Kangana has done an excellent job in this movie. She manages to pull off the film with her splendid performance. It doesn’t mean that other actors have not delivered to the best of their abilities. But Kangana makes an exception by slipping into the skin of her character and bringing it alive on the screen.

Rajkumar Rao has lived up to all the expectations. Lisa Haydon has also done a good job.

Musician Amit Trivedi has once again delivered a smashing album. ‘London Thumakda’ is already topping the charts. Other tracks are also well composed.

Moreover, Queen has made its own identity among other women centric movies.  The film delivers a very strong message to every woman out there – no matter how uncomfortable life may be, a woman has the power to overcome it.

Performance:

Kangana Ranaut delivers a performance that marks her lightyears ahead of any of her contemporaries. She conveys most through her pitch-perfect body language. The surprises and the shocks, the ecstasy and the confidence is all brought out by her non verbal mannerisms. It boasts of quite a caliber when an actor says more by her silence than by her dialogues. And even in her dialogues she gets the right tonality for it all. ‘Queen‘ might be the birth of a legend and thank God for that!

Lisa Hayden is breathtakingly gorgeous and just as good an actor expressing with a natural flair all that she has been entrusted with.

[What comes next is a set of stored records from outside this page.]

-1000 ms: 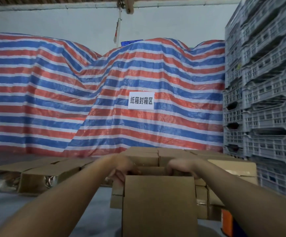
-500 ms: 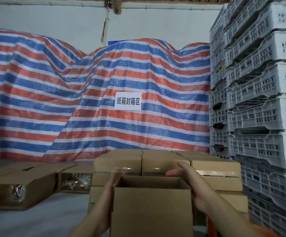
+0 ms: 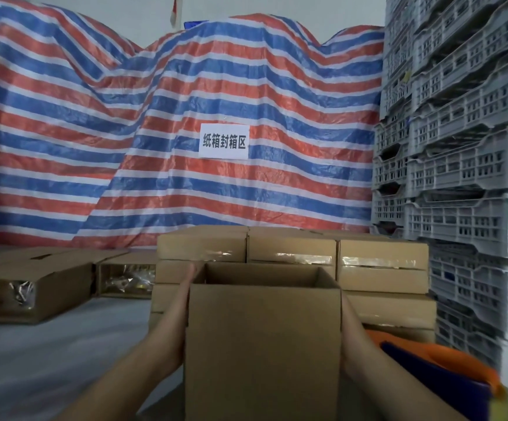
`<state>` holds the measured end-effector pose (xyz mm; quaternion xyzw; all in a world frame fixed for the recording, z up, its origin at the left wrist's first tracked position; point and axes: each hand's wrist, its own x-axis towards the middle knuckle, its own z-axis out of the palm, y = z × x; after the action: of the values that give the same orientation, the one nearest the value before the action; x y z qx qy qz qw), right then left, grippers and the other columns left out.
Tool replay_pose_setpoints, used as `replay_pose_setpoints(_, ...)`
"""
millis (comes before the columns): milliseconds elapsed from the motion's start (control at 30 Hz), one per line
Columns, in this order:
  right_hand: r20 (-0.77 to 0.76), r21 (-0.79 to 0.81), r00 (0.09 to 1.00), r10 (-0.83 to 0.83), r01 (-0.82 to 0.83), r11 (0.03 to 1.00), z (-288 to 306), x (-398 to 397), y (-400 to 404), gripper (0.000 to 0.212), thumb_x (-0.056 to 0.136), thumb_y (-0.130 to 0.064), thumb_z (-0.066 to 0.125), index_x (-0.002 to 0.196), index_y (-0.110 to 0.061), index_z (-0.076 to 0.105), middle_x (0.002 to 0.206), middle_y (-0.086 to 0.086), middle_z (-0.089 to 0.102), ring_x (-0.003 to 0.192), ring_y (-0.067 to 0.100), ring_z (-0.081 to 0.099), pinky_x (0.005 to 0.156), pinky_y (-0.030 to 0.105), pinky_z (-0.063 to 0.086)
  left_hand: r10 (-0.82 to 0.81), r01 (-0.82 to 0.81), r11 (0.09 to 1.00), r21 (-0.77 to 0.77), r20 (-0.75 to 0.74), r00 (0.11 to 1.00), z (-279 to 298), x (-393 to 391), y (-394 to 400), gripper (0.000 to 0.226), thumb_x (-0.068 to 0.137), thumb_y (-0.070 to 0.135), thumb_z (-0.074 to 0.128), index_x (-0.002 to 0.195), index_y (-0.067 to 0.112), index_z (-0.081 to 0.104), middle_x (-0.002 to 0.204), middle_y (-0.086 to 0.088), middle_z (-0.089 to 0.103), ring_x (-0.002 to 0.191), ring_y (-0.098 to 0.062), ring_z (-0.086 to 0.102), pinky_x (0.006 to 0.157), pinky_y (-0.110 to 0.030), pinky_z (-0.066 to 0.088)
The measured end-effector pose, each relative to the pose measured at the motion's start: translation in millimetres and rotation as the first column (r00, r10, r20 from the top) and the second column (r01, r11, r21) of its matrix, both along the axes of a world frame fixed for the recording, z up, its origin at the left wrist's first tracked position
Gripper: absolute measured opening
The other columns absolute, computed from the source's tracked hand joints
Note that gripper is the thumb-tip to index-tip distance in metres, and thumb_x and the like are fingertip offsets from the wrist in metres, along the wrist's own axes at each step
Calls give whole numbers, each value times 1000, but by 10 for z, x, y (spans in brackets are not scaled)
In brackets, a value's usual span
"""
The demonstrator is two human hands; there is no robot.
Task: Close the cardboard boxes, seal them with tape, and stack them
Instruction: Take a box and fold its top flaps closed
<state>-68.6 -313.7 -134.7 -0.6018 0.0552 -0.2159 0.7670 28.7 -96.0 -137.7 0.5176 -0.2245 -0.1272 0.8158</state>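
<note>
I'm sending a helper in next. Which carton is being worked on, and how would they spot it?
Start at the striped tarp with its white sign; below it sits a stack of sealed cartons. Right in front of that stack is the open carton, with the left hand flat against one side. Unlike its neighbours it has an open top and no tape.

**Floor and its load**

The grey floor (image 3: 49, 354) carried a stack of sealed cardboard boxes (image 3: 380, 268) at centre-right. Two open cartons (image 3: 34, 287) lay on their sides at left. White plastic crates (image 3: 471, 208) stood stacked at right.
</note>
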Motion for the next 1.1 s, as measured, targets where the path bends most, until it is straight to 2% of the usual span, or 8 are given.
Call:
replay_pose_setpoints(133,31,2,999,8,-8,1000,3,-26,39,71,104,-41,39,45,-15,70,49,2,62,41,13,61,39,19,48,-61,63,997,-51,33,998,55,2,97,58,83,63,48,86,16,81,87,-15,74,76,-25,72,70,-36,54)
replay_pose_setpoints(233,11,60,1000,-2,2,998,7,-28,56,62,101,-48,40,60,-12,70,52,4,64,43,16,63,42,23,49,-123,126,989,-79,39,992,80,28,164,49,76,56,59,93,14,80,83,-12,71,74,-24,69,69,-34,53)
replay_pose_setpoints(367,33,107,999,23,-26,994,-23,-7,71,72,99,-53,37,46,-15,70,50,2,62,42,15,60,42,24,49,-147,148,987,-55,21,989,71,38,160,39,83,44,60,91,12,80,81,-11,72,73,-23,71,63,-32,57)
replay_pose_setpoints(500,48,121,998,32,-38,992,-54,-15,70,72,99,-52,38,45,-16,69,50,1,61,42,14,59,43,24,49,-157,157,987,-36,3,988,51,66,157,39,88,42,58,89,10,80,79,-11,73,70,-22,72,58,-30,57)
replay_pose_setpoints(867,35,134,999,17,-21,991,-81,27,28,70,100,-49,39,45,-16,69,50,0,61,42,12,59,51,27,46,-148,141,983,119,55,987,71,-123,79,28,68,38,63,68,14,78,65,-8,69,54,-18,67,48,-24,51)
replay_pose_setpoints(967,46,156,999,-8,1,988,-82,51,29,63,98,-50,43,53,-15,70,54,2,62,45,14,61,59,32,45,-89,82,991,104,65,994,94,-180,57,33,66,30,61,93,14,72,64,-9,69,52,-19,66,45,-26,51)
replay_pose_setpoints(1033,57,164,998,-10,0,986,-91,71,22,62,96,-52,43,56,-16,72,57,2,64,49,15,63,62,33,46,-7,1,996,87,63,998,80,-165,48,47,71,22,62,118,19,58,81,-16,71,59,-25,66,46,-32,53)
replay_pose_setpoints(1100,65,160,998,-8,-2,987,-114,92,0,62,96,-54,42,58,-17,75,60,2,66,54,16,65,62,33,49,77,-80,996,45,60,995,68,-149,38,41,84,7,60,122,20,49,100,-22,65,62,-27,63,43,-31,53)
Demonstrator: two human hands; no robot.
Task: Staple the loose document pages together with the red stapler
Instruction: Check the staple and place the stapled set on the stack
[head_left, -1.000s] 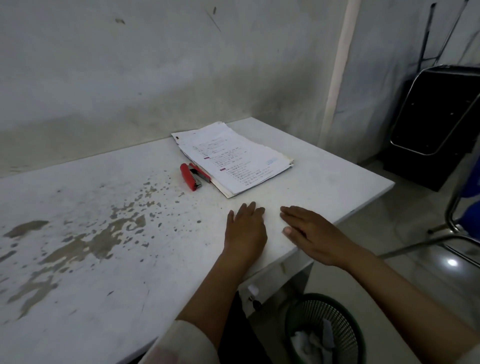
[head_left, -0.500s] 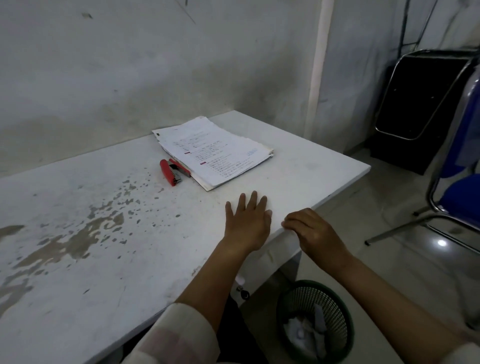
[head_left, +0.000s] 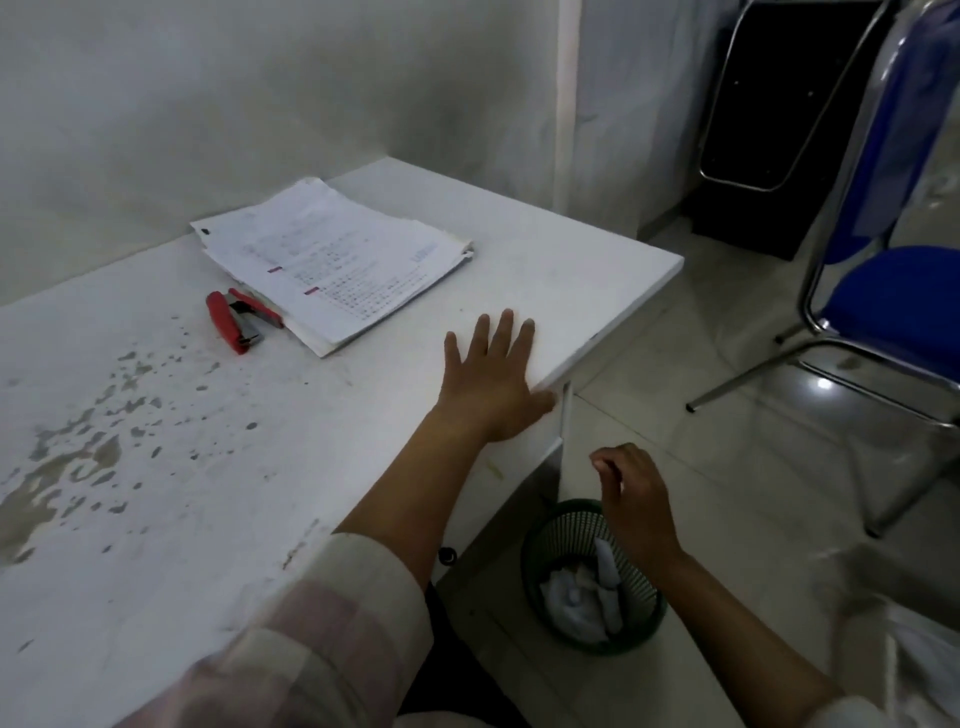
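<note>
A stack of loose printed pages (head_left: 332, 254) lies on the white table (head_left: 545, 249) near the wall. The red stapler (head_left: 234, 321) rests hinged open just left of the stack, one arm tucked under the paper's edge. My left hand (head_left: 491, 382) lies flat on the table by its right edge, fingers spread, well short of the pages. My right hand (head_left: 631, 491) hangs off the table in the air above the floor, fingers loosely curled around nothing.
The tabletop paint is chipped and stained on the left (head_left: 78, 457). A green mesh wastebasket (head_left: 592, 577) with crumpled paper stands on the floor under my right hand. A blue chair with chrome legs (head_left: 893, 312) and a black folded chair (head_left: 779, 104) stand at the right.
My right hand slid off the table edge and dropped over the wastebasket. The view swung right, shifting pages and stapler leftward. My left hand stays flat on the table.
</note>
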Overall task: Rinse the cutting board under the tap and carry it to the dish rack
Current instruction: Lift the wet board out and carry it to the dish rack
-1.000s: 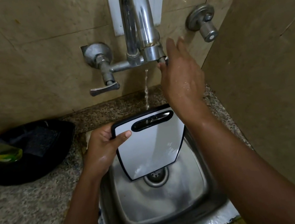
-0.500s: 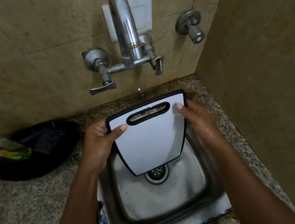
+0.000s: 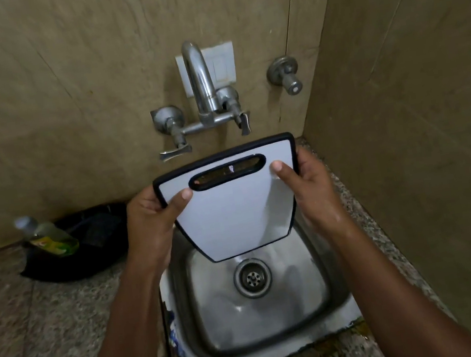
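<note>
Both hands grip the cutting board (image 3: 234, 209) by its upper corners: our left hand (image 3: 149, 220) on the left edge, our right hand (image 3: 307, 188) on the right, thumbs pressed on its white face. We hold it tilted above the steel sink (image 3: 337, 292), below the tap (image 3: 200, 84). On the worktop (image 3: 51, 333) to the left, a bottle (image 3: 46, 236) with a yellow-green label lies in a black basin (image 3: 85, 259); we cannot read its writing.
</note>
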Motion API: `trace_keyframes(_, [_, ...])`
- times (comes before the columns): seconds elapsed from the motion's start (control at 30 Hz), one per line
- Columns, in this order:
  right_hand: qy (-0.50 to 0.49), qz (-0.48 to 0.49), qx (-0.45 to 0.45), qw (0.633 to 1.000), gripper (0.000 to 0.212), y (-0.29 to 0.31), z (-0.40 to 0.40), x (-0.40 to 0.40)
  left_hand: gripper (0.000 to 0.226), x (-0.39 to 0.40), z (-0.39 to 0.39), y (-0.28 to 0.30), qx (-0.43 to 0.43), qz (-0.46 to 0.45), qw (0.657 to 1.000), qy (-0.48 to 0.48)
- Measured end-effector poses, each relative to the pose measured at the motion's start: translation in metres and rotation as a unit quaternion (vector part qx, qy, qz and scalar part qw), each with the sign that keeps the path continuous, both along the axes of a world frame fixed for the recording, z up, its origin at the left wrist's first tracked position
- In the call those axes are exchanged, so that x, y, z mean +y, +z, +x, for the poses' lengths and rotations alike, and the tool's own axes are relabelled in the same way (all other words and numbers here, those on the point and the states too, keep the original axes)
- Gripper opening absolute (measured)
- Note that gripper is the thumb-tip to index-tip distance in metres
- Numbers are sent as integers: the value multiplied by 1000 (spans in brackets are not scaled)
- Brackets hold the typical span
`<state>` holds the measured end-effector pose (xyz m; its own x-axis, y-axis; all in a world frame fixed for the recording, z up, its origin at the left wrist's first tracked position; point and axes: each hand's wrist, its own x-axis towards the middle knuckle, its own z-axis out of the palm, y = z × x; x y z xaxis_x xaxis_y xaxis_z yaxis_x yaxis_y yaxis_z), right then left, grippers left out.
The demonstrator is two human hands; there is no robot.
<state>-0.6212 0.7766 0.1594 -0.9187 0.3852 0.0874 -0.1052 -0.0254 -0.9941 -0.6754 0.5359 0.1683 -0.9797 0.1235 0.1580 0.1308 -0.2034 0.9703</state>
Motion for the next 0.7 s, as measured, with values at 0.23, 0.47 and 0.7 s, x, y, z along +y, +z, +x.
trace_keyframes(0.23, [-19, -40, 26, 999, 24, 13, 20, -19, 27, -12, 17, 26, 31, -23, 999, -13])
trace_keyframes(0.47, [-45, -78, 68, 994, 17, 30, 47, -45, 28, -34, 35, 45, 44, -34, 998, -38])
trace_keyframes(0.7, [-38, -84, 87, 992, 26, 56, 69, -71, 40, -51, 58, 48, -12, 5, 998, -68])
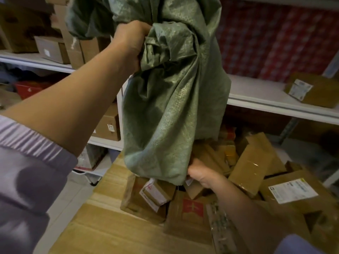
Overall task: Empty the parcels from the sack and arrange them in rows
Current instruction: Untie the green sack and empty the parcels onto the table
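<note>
A green woven sack (170, 107) hangs upright in the middle of the view, limp and crumpled. My left hand (131, 43) is raised high and clenched on bunched sack fabric near its top. My right hand (199, 172) grips the sack's lower edge from the right side. Under the sack lies a loose heap of brown cardboard parcels (253, 162) on a wooden table (102, 217). One parcel with a white label (156, 192) lies right below the sack's corner, and a box with a red print (192, 208) rests beside it. The sack's inside is hidden.
White shelves stand behind: the left shelf (33, 59) carries several cardboard boxes, the right shelf (266, 96) holds one labelled box (311, 88). A large labelled parcel (293, 191) lies at the heap's right. Tiled floor (69, 195) shows left of the table.
</note>
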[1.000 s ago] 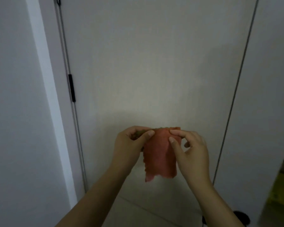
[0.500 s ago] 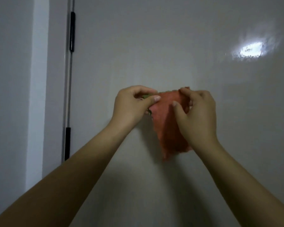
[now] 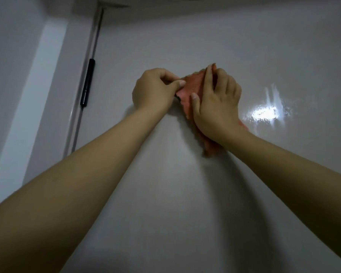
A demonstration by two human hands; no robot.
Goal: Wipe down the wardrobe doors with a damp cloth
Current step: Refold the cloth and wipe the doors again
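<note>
The right hand [image 3: 215,107] is pressing the cloth [image 3: 193,89] flat-fingered against the door [image 3: 165,194] while the left hand [image 3: 154,89], just beside it, is pinching its corner, so wiping seems about to begin, needing a firm sweep.

A pale grey wall [image 3: 14,56] is filling the left side of the view, with a lighter white vertical strip [image 3: 39,79] running down it. A thin grey metal rail [image 3: 81,107] is standing just right of the strip, and a short black cylindrical piece [image 3: 87,82] is sitting on it. A bright patch of reflected light [image 3: 264,113] is glaring at the right.
</note>
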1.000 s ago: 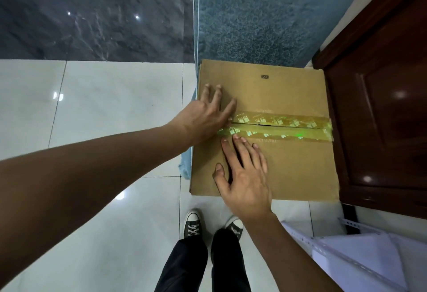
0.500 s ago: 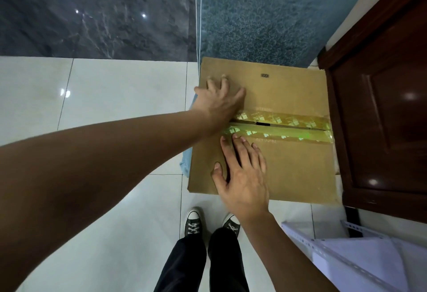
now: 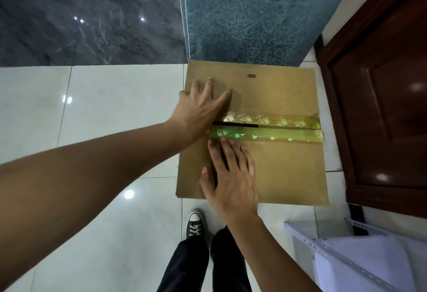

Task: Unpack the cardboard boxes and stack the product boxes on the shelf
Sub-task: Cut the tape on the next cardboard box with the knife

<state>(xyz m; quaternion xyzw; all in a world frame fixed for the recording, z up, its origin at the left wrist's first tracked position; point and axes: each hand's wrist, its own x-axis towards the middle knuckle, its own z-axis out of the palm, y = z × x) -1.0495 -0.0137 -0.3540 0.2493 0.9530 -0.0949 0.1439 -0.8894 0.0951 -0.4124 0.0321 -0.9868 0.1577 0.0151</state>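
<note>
As flaps part, hands (image 3: 201,111) flat on box (image 3: 277,167).

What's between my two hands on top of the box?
In the head view, the slit yellow-green tape strip along the brown cardboard box's centre seam separates left hand from right hand.

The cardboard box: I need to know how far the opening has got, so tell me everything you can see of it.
The cardboard box is brown, flat-topped and lies on the pale tiled floor beside a dark wooden door. Its two top flaps are shut, but the shiny printed tape along the middle seam is split, showing a dark gap. The left hand presses flat on the far flap, the right hand flat on the near flap. A small label sits near the far edge.
</note>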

The other actors are all superbly cast and they all play a significant role in making the film’s intensity as well as the look and feel elevate.

Technical Department:

Words will fall short if you have to praise Vikas Bahl’s work here. If Kangana was exemplary, a large part of the success of it can be attributed to Bahl. He had done the detailing of the film with a hawk like precision. I won’t be surprised if the director had already painted in his head the image of how he will pursue every scene and every slide in the film. The technical work is rehearsed and Kangana gets her gusty impromptu nature to keep it all refreshing. The film’s pace is slow and yet not dull. And despite following a non linear track of storytelling, basing the film solely on its vivacious moments, Bahl risks not following the easier route out here and yet makes this work magically. In many aspects Queen is a director’s product.

The one memorable scene that I will quote for a long time now is when Kangana’s roomates play her mehendi’s ‘London Thumakda‘ video and her face drops down. Her friends understand her pain and yet when she looks up an energetic Taka is trying to cheer her up. Taka is a survivor of the Tsunami that wiped out his entire life. In that one moment, Kangana’s look changed perhaps with the feeling that her pain is nothing compared to his.

For multiple such scenes, the film is brilliant. Amit Trivedi’s unmatchable music is as much a part of the story as Kangana highlighting her moods rightly. Though I wish the editing was tauter but the film still scores by achieving all it had intended to and perhaps much more.